6

I've written some K-nearest-neighbor query methods which build a list of points that are nearest to a given query point. To maintain that list of neighbors, I use the std::priority_queue such that the top element is the farthest neighbor to the query point. This way I know if I should push the new element that is currently being examined (if at a lesser distance than the current farthest neighbor) and can pop() the farthest element when my priority-queue has more than K elements.

So far, all is well. However, when I output the elements, I would like to order them from the closest to the farthest. Currently, I simply pop all the elements from the priority-queue and put them on the output-container (through an iterator), which results in a sequence of points ordered from farthest to closest, so then, I call std::reverse on the output iterator range.

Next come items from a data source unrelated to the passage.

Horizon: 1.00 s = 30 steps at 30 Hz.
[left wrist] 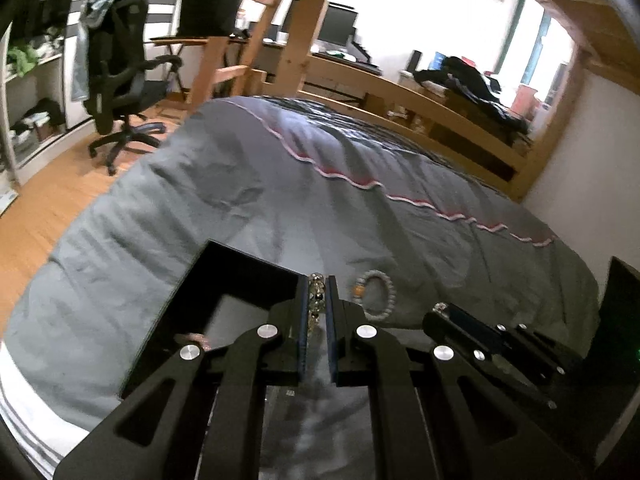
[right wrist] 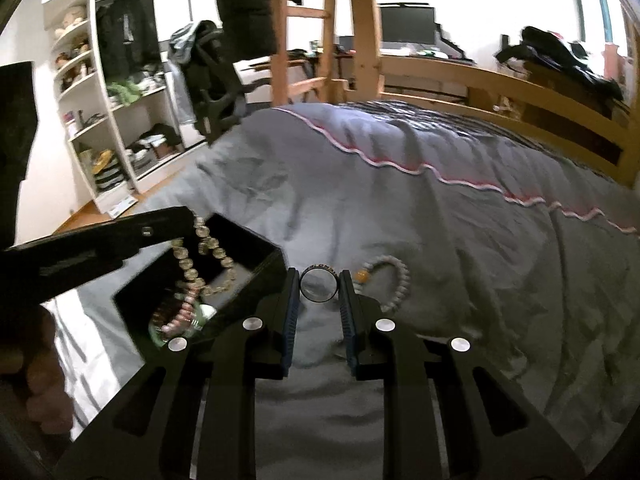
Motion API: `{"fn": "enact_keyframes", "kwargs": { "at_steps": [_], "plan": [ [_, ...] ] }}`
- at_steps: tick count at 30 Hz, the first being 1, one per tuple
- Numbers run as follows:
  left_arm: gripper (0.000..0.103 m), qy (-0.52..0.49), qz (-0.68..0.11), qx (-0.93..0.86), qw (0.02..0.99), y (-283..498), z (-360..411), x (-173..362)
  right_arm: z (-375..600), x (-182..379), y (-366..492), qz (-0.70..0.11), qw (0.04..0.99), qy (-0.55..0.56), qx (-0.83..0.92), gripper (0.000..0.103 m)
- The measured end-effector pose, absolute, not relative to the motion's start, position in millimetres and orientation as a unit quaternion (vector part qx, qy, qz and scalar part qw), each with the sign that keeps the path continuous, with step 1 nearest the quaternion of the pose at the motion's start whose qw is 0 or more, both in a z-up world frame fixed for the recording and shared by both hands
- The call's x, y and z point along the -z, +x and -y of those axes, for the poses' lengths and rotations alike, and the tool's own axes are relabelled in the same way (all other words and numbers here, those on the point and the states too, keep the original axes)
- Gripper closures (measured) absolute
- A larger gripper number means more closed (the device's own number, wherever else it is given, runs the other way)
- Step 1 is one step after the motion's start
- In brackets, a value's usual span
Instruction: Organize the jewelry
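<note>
My left gripper is shut on a string of pale gold beads, which hangs over a black open box on the grey bed. In the right wrist view the left gripper holds that bead string dangling into the box, where pink beads and a green bangle lie. My right gripper is shut on a black ring just above the duvet. A white bead bracelet with an orange bead lies on the bed to its right; it also shows in the left wrist view.
The grey duvet with a pink wavy trim covers the bed. A wooden bed frame and ladder stand behind. A black office chair and white shelves are at the left. A wall is to the right.
</note>
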<state>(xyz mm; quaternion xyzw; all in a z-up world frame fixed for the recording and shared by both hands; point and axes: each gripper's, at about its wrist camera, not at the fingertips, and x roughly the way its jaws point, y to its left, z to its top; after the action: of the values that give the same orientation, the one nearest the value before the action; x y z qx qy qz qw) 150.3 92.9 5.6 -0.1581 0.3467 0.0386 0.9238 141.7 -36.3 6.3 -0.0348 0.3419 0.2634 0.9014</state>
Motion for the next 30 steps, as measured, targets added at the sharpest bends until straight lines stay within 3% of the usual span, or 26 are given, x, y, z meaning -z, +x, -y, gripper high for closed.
{"fn": "enact_keyframes", "kwargs": {
  "at_steps": [14, 28, 29, 30],
  "plan": [
    [0.096, -0.186, -0.354, -0.078, 0.913, 145, -131, -5, -35, 2, 124, -0.347, 0.873, -0.054, -0.339, 0.083],
    [0.095, -0.222, -0.363, -0.083, 0.901, 146, -146, 9, -42, 35, 129, -0.389, 0.837, -0.015, -0.386, 0.082],
    [0.093, -0.224, -0.363, -0.085, 0.901, 147, -147, 9, -42, 36, 130, -0.391, 0.836, -0.012, -0.385, 0.077],
    [0.084, -0.23, -0.361, -0.086, 0.9, 146, -149, 10, -41, 37, 131, -0.391, 0.838, -0.01, -0.38, 0.062]
  ]
}}
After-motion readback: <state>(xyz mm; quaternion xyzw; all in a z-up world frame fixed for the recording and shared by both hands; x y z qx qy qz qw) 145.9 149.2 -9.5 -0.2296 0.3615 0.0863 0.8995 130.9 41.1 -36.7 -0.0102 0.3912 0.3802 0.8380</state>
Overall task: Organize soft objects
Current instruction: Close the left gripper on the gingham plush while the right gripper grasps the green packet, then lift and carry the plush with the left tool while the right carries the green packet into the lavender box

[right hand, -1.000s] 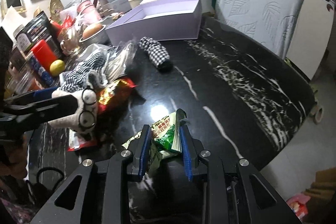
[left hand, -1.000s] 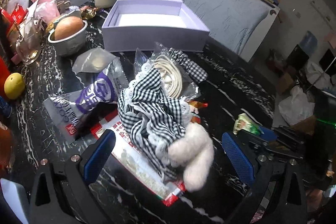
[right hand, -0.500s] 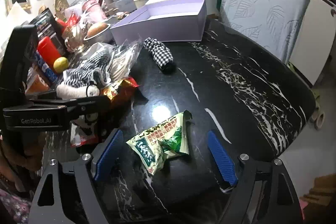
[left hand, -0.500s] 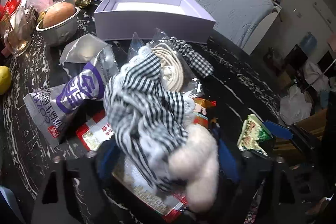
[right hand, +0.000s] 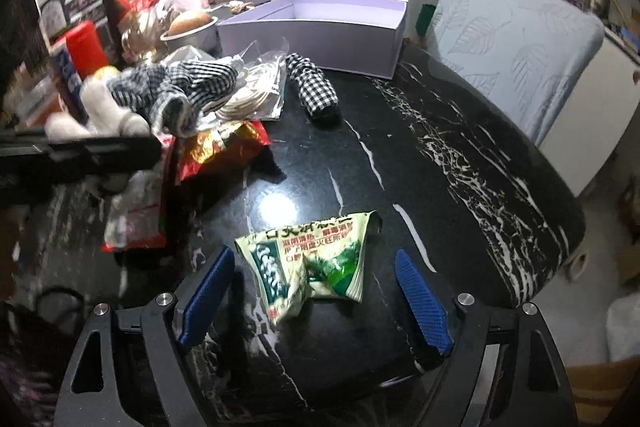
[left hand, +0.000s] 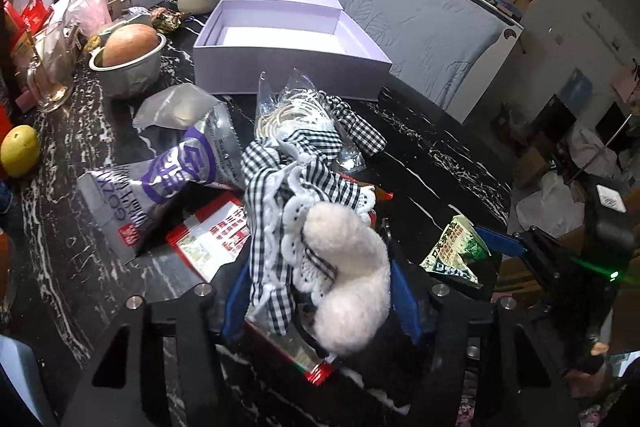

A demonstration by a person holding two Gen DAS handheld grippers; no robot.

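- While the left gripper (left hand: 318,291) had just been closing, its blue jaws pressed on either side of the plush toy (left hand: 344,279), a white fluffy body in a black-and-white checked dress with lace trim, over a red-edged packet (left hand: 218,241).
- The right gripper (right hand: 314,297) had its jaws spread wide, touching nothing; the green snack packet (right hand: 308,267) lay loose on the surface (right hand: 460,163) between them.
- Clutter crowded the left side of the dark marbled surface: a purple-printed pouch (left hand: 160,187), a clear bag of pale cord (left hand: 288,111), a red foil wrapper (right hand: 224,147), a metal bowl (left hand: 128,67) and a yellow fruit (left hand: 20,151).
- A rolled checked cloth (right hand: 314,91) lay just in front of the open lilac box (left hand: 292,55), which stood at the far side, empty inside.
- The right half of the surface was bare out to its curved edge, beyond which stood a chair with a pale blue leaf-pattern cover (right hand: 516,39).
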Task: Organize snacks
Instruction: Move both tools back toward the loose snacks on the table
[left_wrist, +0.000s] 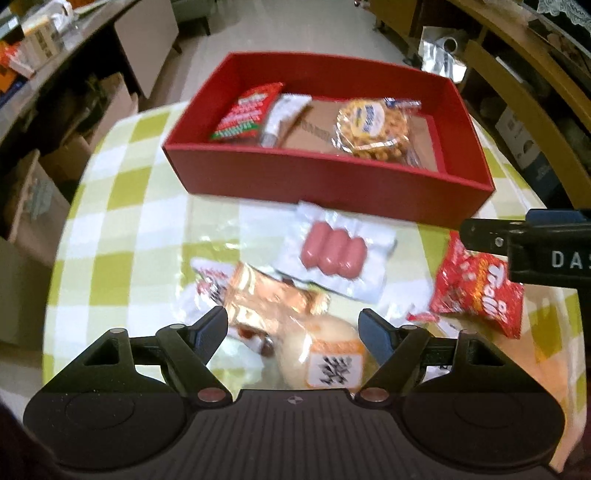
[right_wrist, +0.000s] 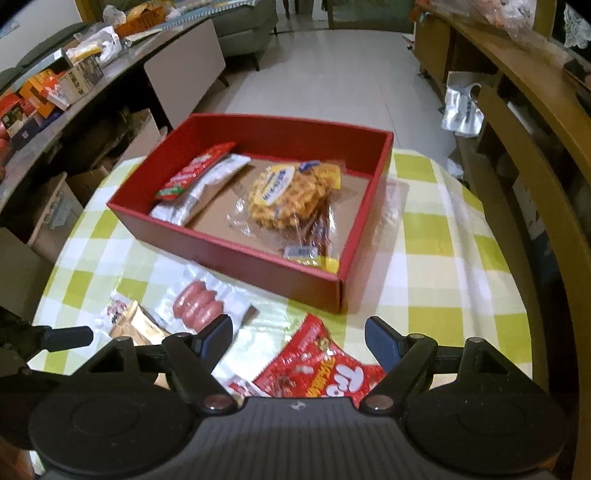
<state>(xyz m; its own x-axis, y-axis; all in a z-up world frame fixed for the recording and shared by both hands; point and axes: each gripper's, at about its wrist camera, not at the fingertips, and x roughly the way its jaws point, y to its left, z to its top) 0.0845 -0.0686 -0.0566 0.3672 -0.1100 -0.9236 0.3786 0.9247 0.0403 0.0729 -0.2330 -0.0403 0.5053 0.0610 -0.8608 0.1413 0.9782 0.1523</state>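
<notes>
A red box (left_wrist: 325, 177) (right_wrist: 236, 254) stands on the checked table and holds a red packet (left_wrist: 247, 110) (right_wrist: 195, 170), a white packet (left_wrist: 282, 118) (right_wrist: 207, 188) and a round yellow cracker pack (left_wrist: 373, 129) (right_wrist: 284, 192). In front of it lie a sausage pack (left_wrist: 332, 251) (right_wrist: 199, 302), an orange wrapper (left_wrist: 266, 299) (right_wrist: 136, 325), a pale bun pack (left_wrist: 325, 354) and a red chip bag (left_wrist: 476, 291) (right_wrist: 317, 369). My left gripper (left_wrist: 293, 325) is open over the bun pack. My right gripper (right_wrist: 298, 334) is open over the chip bag.
The round table (right_wrist: 436, 280) has a green and white checked cloth. Cluttered shelves and cardboard boxes (right_wrist: 48, 96) stand at the left. A wooden chair and cabinet (right_wrist: 524, 155) stand at the right. The right gripper's body (left_wrist: 535, 251) shows at the right of the left wrist view.
</notes>
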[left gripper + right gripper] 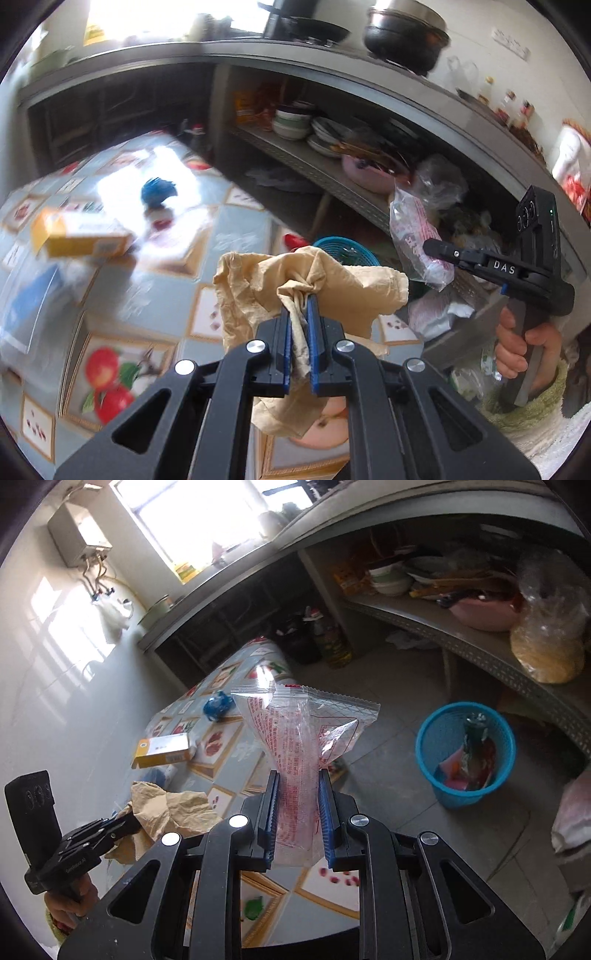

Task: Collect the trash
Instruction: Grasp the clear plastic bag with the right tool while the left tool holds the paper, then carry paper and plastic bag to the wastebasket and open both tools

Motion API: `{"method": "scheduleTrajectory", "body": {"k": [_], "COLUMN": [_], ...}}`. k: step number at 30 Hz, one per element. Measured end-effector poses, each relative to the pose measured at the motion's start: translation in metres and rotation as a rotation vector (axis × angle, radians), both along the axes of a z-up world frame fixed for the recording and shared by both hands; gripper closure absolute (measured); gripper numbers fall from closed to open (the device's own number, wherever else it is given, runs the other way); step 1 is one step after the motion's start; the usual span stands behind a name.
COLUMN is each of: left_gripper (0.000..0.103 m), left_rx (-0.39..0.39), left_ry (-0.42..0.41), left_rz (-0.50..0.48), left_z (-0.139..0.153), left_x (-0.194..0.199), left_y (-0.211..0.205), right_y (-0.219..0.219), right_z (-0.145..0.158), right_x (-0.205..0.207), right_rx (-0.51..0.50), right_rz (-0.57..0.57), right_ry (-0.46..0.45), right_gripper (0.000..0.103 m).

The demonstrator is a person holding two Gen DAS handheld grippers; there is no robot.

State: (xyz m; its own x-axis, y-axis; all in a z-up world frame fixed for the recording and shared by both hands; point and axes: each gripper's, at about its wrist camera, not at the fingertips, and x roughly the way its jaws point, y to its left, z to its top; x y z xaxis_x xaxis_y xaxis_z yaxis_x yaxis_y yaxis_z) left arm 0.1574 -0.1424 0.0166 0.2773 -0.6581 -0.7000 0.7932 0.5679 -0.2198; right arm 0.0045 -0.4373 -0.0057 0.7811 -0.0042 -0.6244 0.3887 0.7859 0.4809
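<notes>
The left gripper [298,306] has its jaws pinched tight on a crumpled brown paper [258,288], which bunches above the blue pads and hangs below them, over the near part of the bench [229,236]. The right gripper [298,794] holds a clear plastic bag [303,723] between jaws that stand a little apart, the pads pressing its lower part; the bag fans out above them and carries rows of red print (too small and creased to read).

In the left wrist view the right gripper [439,249] shows at the right, with "DAS" in white letters on its side, gripped by a hand [517,350] in a green cuff. In the right wrist view the left gripper [127,823] shows at the lower left with the brown paper at its tips; the small grey lettering on its body is not legible.

The bench wears a cloth printed with fruit panels. On its far part lie a yellow box [164,751] (its label unreadable) and a blue crumpled wad [218,705]. On the floor to the right, below the shelf [443,627] of bowls and plates, stands a blue bin [436,746] with wrappers and a bottle already inside.
</notes>
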Motion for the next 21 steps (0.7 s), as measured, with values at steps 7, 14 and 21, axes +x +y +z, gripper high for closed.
{"method": "scheduleTrajectory", "body": {"k": [7,14,21], "left_gripper": [0.096,0.096,0.095], "left_rx": [0.070,0.250,0.475], "left_ry": [-0.003,0.154,0.338], "left_rz": [-0.176,-0.345,-0.358], "left_z": [0.001,-0.052,-0.151], "left_x": [0.000,0.023,0.062], "left_y": [-0.105,-0.234,-0.349], "right_y": [-0.062,-0.112,-0.162], "right_z": [-0.032,-0.071,-0.141], "right_x": [-0.046,-0.049,-0.002], "right_rx": [0.081,0.118,0.183], "right_rz": [-0.165,-0.243,-0.248], "right_ry": [0.006,0.052,0.181], "right_gripper": [0.084,0.084,0.084]}}
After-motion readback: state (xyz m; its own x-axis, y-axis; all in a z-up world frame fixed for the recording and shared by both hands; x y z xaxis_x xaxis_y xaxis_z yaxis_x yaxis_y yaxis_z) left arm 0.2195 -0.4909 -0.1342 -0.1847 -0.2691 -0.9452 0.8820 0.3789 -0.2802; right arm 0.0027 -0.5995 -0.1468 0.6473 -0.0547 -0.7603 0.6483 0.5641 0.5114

As a simple example, here is a linear-search that uses the priority-queue (obviously, the actual nearest-neighbor query methods I use are far more complicated):

  template <typename DistanceValue,
            typename ForwardIterator,
            typename OutputIterator,
            typename GetDistanceFunction,
            typename CompareFunction>
  inline 
  OutputIterator min_dist_linear_search(ForwardIterator first,
                                        ForwardIterator last,
                                        OutputIterator output_first,
                                        GetDistanceFunction distance,
                                        CompareFunction compare,
                                        std::size_t max_neighbors = 1,
                                        DistanceValue radius = std::numeric_limits<DistanceValue>::infinity()) {
    if(first == last) 
      return output_first;

    typedef std::priority_queue< std::pair<DistanceValue, ForwardIterator>, 
                                 std::vector< std::pair<DistanceValue, ForwardIterator> >,
                                 detail::compare_pair_first<DistanceValue, ForwardIterator, CompareFunction> > PriorityQueue; 

    PriorityQueue output_queue = PriorityQueue(detail::compare_pair_first<DistanceValue, ForwardIterator, CompareFunction>(compare));

    for(; first != last; ++first) {
      DistanceValue d = distance(*first);
      if(!compare(d, radius)) 
        continue;

      output_queue.push(std::pair<DistanceValue, ForwardIterator>(d, first));

      while(output_queue.size() > max_neighbors)
        output_queue.pop();

      if(output_queue.size() == max_neighbors)
        radius = output_queue.top().first;
    };

    OutputIterator it = output_first;
    while( !output_queue.empty() ) {
      *it = *(output_queue.top().second);
      output_queue.pop(); ++it;
    };
    std::reverse(output_first, it);
    return it;
  };

The above is all dandy except for one thing: it requires the output-iterator type to be bidirectional and essentially be pointing to a pre-allocated container. Now, this practice of storing the output in a range prescribed by some output iterator is great and pretty standard too (e.g. std::copy and other STL algorithms are good examples of that). However, in this case I would like to be able to only require a forward output-iterator type, which would make it possible to use back-inserter iterators like those provided for STL containers and iostreams.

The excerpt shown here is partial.